Она подошла, и бедняга смутился.
– Ты знаешь, – сказала ему Переслени, – ты здорово так у доски отвечал.
Он даже не понял.
– Я дома вчера билась с этой задачей, а ты просто гений, Мишаня.
Порола она, разумеется, чушь, но зубы ее так блестели, белели, так ярко сияли глаза ее серые, что Пышкин весь замер.
– Ты мне помоги, – небрежно сказала ему Переслени. – Возьми меня, а? Геометрию делать?
– Ко мне?
– Ну, Миша, к тебе! Да, к тебе! Что такого?
– Но там, знаешь, Верка, там мама, сестренка…
– Они мне нисколечко не помешают. Я, Миша, вообще никого не боюсь.
При всей своей детской дурацкой наивности он, Пышкин, был все же задуман мужчиной. И он это вдруг очень остро почувствовал.
– Поедем, конечно, – сказал он с надеждой.
В метро она молчала. Она не смотрела на Пышкина, словно его вовсе не было рядом, как будто вообще никого рядом не было. Ее задевали, толкали и даже дышали в лицо ей, смотрели на ноги. Она была просто сама по себе, чужая всему, как Евгений Онегин. Зато дорогу от метро до облупленного и тощего серого дома запомнила сразу.
– Какой твой подъезд? – спросила она у кудрявого Пышкина.

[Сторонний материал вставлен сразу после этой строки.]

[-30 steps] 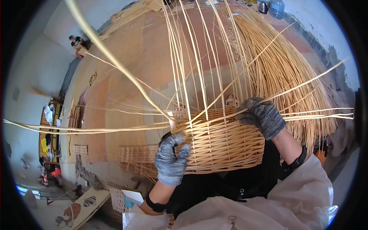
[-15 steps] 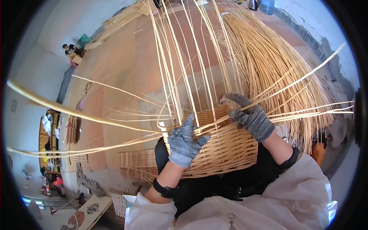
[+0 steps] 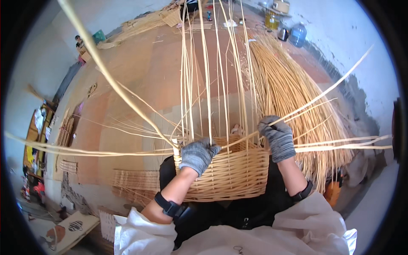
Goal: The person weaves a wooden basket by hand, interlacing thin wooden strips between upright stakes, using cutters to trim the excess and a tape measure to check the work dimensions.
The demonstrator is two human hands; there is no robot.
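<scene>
A half-woven wicker basket (image 3: 236,172) rests on my lap, with tall pale stakes (image 3: 207,85) standing up from its far side. My left hand (image 3: 198,157), in a grey knit glove, is closed over the basket's near left rim, where a stake comes up. My right hand (image 3: 278,138), gloved alike, is raised just off the right end of the rim. It grips a long wicker rod (image 3: 327,90) that runs from the rim out to the upper right. The left fingertips are partly hidden behind the rim and the stake.
Loose rods stick out left (image 3: 110,153) and right of the basket. A large bundle of wicker rods (image 3: 293,93) lies on the floor to the right. Woven panels (image 3: 136,179) lie at the left. Farther back are a water jug (image 3: 298,35) and a seated person (image 3: 80,43).
My right hand has drawn the rod up, away from the rim. My left hand has closed more, its thumb no longer spread. The thick rod at left now points steeply upward.
</scene>
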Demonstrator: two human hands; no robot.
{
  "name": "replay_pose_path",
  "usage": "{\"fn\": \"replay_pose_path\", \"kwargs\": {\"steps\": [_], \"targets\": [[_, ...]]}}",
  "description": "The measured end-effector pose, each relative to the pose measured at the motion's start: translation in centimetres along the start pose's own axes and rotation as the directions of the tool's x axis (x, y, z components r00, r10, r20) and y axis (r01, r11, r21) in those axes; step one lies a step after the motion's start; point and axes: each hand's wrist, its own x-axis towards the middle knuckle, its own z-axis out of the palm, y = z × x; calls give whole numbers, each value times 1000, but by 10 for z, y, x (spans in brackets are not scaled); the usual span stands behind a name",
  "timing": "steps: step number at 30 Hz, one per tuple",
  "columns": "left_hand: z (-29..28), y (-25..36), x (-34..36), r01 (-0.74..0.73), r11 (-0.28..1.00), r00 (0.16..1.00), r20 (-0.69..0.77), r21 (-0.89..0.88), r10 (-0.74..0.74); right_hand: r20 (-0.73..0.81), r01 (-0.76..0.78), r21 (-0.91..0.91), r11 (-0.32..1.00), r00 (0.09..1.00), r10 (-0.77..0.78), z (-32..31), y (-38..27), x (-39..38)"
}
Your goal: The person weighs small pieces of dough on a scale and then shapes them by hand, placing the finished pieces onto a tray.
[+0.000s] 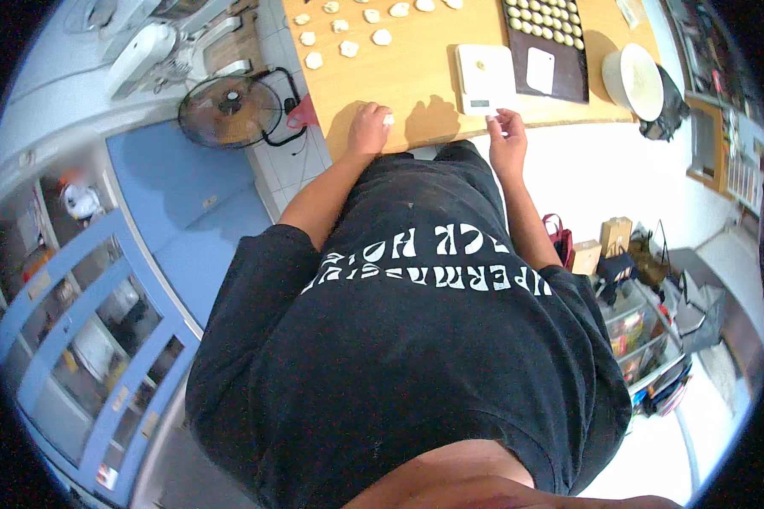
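At the near edge of the wooden table (424, 85), my left hand (367, 129) is closed round a small white piece of dough (388, 120) that shows at its fingertips. My right hand (508, 142) is just in front of the white kitchen scale (487, 92), fingers curled together. A pale bit shows between them, too small to name. On the scale lies a small yellowish lump (480, 65). Several flattened dough pieces (348, 50) are spread in rows over the far left of the table.
Right of the scale lies a dark tray (569, 81) with rows of round pale balls (545, 19) and a white flat rectangle (541, 71). A white bowl (633, 82) stands at the table's right edge, beside a black bag (669, 106). A floor fan (231, 110) stands left.
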Motion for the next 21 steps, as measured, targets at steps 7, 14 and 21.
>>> {"fn": "replay_pose_path", "kwargs": {"steps": [7,14,21], "targets": [[-24,58,17,-106,933,989,-130,-343,65,9,-212,75,974,977,211,21,35,-46],[-19,77,20,-27,855,998,-63,-517,-7,90,-149,-30,988,984,152,18,39,-30],[-23,100,23,119,820,983,-48,-560,-175,-41,-177,-273,946,984,173,-24,49,43]]}}
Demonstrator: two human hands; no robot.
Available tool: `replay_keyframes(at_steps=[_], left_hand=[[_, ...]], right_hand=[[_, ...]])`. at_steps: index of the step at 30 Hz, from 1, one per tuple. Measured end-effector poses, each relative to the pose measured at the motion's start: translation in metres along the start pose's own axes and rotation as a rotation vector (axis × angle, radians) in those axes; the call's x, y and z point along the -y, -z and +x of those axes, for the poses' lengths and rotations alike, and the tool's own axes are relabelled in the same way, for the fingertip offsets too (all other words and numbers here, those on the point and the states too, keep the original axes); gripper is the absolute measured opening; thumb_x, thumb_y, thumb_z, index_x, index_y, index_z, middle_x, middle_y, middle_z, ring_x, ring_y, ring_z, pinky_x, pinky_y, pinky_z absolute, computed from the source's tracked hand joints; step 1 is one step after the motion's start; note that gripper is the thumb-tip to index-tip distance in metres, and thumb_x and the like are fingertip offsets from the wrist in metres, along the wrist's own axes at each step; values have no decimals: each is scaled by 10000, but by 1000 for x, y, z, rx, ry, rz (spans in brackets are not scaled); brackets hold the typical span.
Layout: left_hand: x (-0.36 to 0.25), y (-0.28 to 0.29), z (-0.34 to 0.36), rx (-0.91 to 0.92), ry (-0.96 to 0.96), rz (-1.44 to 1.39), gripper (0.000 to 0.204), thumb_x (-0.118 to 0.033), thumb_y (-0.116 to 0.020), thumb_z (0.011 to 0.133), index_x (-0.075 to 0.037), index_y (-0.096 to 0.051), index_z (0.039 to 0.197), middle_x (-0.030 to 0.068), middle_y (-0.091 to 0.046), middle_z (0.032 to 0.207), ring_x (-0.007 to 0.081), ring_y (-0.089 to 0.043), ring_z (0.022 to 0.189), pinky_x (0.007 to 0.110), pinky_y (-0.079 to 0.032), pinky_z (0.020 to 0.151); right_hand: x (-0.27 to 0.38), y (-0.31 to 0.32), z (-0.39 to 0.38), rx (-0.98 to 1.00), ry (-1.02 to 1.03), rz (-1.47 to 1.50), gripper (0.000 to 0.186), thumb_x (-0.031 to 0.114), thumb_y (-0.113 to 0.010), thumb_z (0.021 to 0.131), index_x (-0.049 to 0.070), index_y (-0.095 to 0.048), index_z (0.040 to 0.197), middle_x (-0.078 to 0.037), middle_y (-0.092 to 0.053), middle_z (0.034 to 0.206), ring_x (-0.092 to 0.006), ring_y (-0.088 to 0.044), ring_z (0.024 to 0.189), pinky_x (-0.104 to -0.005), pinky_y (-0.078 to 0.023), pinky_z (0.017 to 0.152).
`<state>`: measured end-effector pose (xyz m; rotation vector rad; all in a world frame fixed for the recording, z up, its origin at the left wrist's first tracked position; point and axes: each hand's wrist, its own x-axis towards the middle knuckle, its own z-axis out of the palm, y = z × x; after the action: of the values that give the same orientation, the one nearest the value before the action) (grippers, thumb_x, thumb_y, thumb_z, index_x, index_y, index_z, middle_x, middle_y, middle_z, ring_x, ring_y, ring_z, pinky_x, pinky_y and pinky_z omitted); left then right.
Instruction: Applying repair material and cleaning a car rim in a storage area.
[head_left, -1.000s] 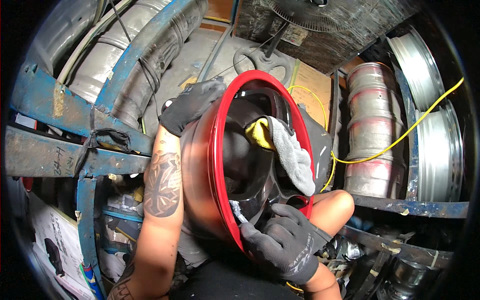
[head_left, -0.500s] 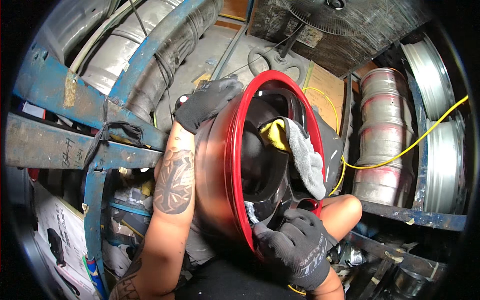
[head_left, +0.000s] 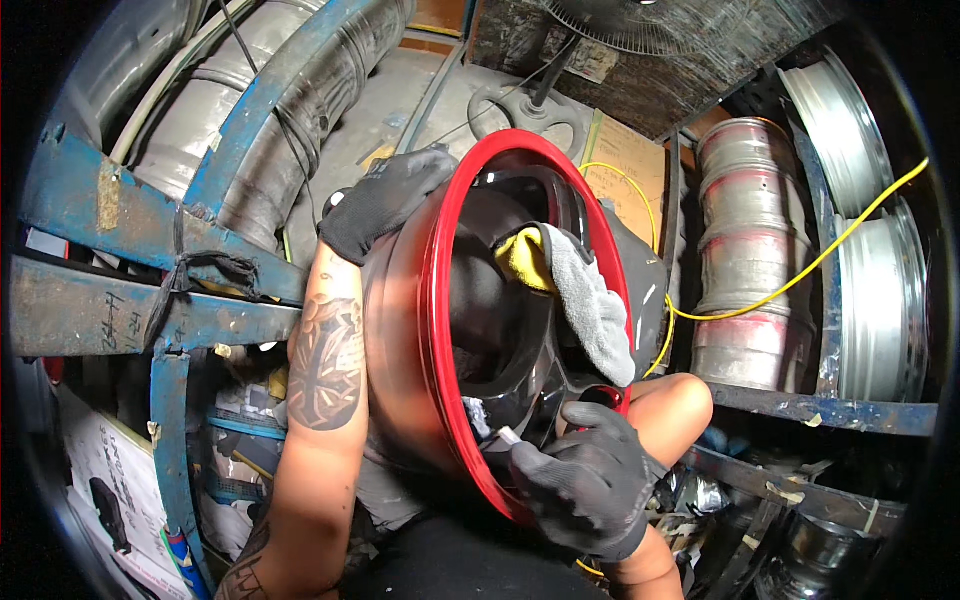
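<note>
Hands in dark gloves work on a big wheel rim (head_left: 420, 330) with a red lip and a shiny black inside. The rim stands on its edge in the person's lap, tipped a little, and its open side faces right and toward the person's head. Its round opening looks like a tall oval, so its long way runs up and down.

The right hand (head_left: 590, 475) is at the bottom of the rim, just inside the red lip. Its fingers are curled tight around a small pale piece (head_left: 505, 437) — maybe sanding paper or a little pad, it is too small to tell. That piece pokes out to the left and up, and its tip touches the black inside wall, right beside the lip. So the spot being rubbed lies up and to the left of the right fingers, very close.

The left hand (head_left: 385, 200) is far up at the top of the rim, on the outside. Its fingers are bent over the red edge and grip it — this hand steadies the rim. The right hand is the nearer one to the rubbed spot.

A grey and yellow cloth (head_left: 575, 295) hangs inside the rim, over a black spoke, above the right hand and not touching it.
</note>
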<state>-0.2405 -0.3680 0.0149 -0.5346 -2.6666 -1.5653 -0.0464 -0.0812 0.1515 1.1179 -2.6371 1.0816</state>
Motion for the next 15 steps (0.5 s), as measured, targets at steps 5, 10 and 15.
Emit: replay_keyframes(at_steps=[5,10,15], left_hand=[[6,-5,-2,-46,-42,13,316,-255,-514,995,2,-636,1132,161,-665,1100,275,-642,1071,349,-481,933],[-8,-2,2,42,59,-47,306,-246,-515,995,3,-638,1123,165,-666,1086,278,-642,1067,346,-487,919],[-1,1,2,-11,-217,215,262,-190,-498,981,-8,-616,1129,165,-646,1091,341,-632,1036,374,-499,895]], right_hand=[[-2,-7,1,118,48,-71,459,107,-712,670,96,-678,1128,17,-481,671,-169,-557,657,-420,-509,883],[-1,-7,14,134,65,-116,399,121,-687,691,105,-687,1089,10,-491,676,-171,-558,666,-417,-514,882],[0,-10,14,178,72,-162,306,116,-661,709,107,-699,1012,6,-513,688,-158,-566,685,-402,-517,878]])
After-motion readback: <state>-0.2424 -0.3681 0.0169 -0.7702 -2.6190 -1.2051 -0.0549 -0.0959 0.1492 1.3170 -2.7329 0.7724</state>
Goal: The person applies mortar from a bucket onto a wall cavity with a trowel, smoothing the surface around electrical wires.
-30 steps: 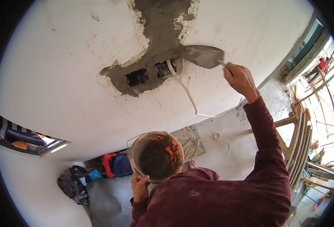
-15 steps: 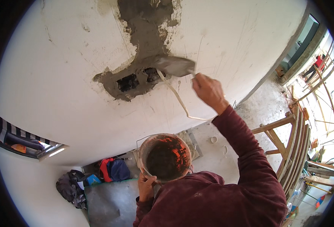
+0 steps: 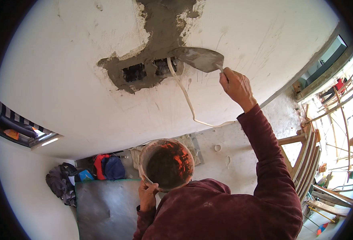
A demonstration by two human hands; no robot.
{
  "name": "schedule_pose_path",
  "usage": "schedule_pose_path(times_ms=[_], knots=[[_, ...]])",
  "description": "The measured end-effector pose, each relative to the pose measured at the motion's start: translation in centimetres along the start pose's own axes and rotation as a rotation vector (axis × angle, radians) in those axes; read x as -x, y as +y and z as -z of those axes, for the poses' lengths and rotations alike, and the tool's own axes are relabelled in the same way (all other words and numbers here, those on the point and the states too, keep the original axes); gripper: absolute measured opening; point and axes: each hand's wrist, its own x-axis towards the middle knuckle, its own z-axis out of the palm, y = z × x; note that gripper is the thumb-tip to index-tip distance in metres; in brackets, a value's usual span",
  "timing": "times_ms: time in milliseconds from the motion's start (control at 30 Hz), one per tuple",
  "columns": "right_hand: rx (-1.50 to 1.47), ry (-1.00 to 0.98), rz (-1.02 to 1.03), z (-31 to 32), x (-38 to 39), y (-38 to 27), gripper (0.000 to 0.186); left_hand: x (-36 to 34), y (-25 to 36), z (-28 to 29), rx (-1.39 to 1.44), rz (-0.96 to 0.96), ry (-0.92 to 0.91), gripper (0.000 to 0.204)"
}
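Observation:
My right hand (image 3: pixel 237 89) is closed on the handle of a trowel (image 3: pixel 200 59), whose broad blade lies over the edge of a grey mortar patch (image 3: pixel 160 28) in the white wall. Two dark recessed openings (image 3: pixel 133 72) sit in the patch's lower part; a pale cable (image 3: pixel 190 107) runs out of the right-hand one and hangs down. My left hand (image 3: pixel 147 196) grips the rim of a stained bucket (image 3: pixel 181 159) held in front of my maroon top, with dark grey material and orange stains inside.
A grey mat (image 3: pixel 98 208), a dark backpack (image 3: pixel 58 184) and red-and-blue bags (image 3: pixel 110 166) lie at lower left. A window opening (image 3: pixel 20 122) is at left. At right stand a wooden trestle (image 3: pixel 306 160) and pole scaffolding (image 3: pixel 346 124), with a person in red (image 3: pixel 336 87) beyond.
The trowel and my right hand swept left across the patch, then back slightly rightward. My left hand still holds the bucket. The whole view has shifted slightly.

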Motion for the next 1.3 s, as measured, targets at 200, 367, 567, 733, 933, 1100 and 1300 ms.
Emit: schedule_pose_path(times_ms=[200, 367, 567, 733, 933, 1100, 1300], knots=[[0.129, 0.025, -0.101, 3.5, 3.1, 1.3, 0.021, 0.8, -0.2, -0.2, 0.064, -0.085, 0.049, 0.038], [0.122, -0.038, 0.137, 3.7, 0.7, 0.7, 0.022, 0.2, -0.5, 0.0, 0.04, -0.079, 0.035, 0.031], [0.17, 0.156, 0.091, 5.9, -4.2, 0.6, 0.018, -0.3, 0.0, -0.9, 0.015, -0.103, 0.004, 0.022], [0.08, -0.007, 0.195, 5.2, -1.4, -3.6, 0.02, -0.2, 0.5, -1.2, 0.019, -0.087, 0.033, 0.021], [0.218, -0.127, 0.249, 3.6, -4.0, -7.2, 0.025, -1.5, -0.2, -1.0, 0.046, -0.072, -0.015, 0.022], [0.212, 0.085, 0.256, 7.2, -6.7, -6.9, 0.022, -1.8, -0.2, 0.0, 0.033, -0.045, -0.047, 0.027], [0.149, 0.024, 0.139, 10.6, -4.7, -5.0, 0.021, -1.5, 0.1, 0.9, 0.026, -0.036, 0.001, 0.021]])
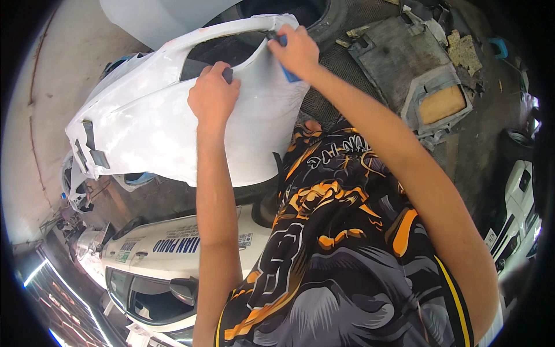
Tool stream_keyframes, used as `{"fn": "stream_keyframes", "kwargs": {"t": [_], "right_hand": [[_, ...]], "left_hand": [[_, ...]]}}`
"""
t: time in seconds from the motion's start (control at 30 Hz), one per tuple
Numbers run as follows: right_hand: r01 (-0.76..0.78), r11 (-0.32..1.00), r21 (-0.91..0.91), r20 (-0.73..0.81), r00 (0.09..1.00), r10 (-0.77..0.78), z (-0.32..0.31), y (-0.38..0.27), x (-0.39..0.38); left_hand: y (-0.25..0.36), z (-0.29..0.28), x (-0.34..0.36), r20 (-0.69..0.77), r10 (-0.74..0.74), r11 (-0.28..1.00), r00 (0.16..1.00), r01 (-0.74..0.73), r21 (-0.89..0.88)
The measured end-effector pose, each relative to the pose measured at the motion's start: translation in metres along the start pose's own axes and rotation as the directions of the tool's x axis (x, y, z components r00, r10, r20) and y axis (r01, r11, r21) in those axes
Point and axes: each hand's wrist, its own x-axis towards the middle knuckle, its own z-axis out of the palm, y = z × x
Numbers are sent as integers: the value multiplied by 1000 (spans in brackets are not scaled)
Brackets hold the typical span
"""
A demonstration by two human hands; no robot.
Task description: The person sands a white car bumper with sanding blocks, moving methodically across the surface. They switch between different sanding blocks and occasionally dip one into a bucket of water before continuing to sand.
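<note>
A large white car body panel (pixel 144 121) with a window-shaped opening (pixel 222 55) lies across the upper left. My left hand (pixel 214 95) rests on it just below the opening, fingers curled round a small dark grey pad (pixel 228 74). Over the panel's upper right corner, my right hand (pixel 296 53) is closed on a long blue sanding block (pixel 290 74). The block's lower end shows below the hand, and its middle is hidden by the fingers. Near the panel's left end are a few dark cut-outs (pixel 88 135).
Behind the panel are another pale panel (pixel 167 17) and a black tyre (pixel 332 20). A dark, dirty board (pixel 399 52) and a grey frame (pixel 436 104) lie at the right. Below left stands a white car (pixel 173 231); another white vehicle (pixel 518 191) is at the far right.
</note>
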Motion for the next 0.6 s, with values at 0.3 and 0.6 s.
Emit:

– Шестой, – сказал Пышкин.
– Он тоже в шестом?
– Кто он? – спросил Пышкин.
Она разозлилась.
– Учитель наш, Миша! Он тоже в шестом?
– Он? Нет. Он в четвертом.
– А ты на каком этаже?
– На втором.
– А! Ну, так и он на втором.
– Нет, он на девятом.
– Ах, ладно! Неважно, – сказала она.
Миша Пышкин распахнул перед нею дверь своего слегка зловонного, хотя его вымыли месяц назад, салатного цвета подъезда.
– Ты знаешь, я что-то не в форме сегодня, – сказала она. – И давай лучше завтра.